_PROBLEM DESCRIPTION_: Beginning with the line that has "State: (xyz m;" in it, transcribe the listing exactly through its final line, and add nothing.

[DATA BLOCK Boundary: Start]

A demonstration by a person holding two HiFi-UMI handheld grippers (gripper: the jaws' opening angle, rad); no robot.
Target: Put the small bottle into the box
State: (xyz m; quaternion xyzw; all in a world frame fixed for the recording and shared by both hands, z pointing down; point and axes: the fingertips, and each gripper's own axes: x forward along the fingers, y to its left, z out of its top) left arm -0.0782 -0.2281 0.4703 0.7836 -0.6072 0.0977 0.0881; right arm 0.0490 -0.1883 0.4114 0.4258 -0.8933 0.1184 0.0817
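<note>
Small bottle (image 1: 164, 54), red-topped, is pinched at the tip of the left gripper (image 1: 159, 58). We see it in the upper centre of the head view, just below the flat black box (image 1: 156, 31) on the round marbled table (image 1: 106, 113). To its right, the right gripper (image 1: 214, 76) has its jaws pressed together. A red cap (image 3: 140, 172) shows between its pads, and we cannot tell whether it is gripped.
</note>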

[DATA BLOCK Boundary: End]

_SOLUTION BELOW_:
State: (xyz m; quaternion xyzw; all in a world frame fixed for the recording and shared by both hands, z pointing down; point and axes: the fingertips, and each gripper's own axes: x forward along the fingers, y to its left, z out of its top) left arm -0.0782 -0.2281 0.4703 0.7836 -0.6072 0.0977 0.0881; right arm 0.0490 -0.1883 0.4114 0.4258 -0.8933 0.1184 0.0817
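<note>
Small bottle (image 1: 164, 54), red-topped, is pinched at the tip of the left gripper (image 1: 159, 58). We see it in the upper centre of the head view, just below the flat black box (image 1: 156, 31) on the round marbled table (image 1: 106, 113). To its right, the right gripper (image 1: 214, 76) has its jaws pressed together. A red cap (image 3: 140, 172) shows between its pads, and we cannot tell whether it is gripped.
</note>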

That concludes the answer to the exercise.